_PROBLEM TO SOLVE_:
Give back, unchanged, the line containing "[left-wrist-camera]" and every line after it up to the end of the listing.

####

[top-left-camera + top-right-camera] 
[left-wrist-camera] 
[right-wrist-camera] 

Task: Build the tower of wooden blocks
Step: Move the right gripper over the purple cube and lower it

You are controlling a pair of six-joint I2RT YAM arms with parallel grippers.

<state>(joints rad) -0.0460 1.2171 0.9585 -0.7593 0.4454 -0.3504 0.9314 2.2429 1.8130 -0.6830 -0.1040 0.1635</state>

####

_RESULT OF THIS TASK_:
[left-wrist-camera] 
[right-wrist-camera] 

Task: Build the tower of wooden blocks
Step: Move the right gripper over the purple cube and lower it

You are controlling a pair of six-joint I2RT YAM arms with parallel grippers.

<state>(joints rad) -0.0460 1.2171 0.9585 -0.7593 0.4454 -0.3504 0.9314 2.2429 1.8130 -0.6830 -0.1040 0.1635</state>

Nothing else is needed to complete the answer.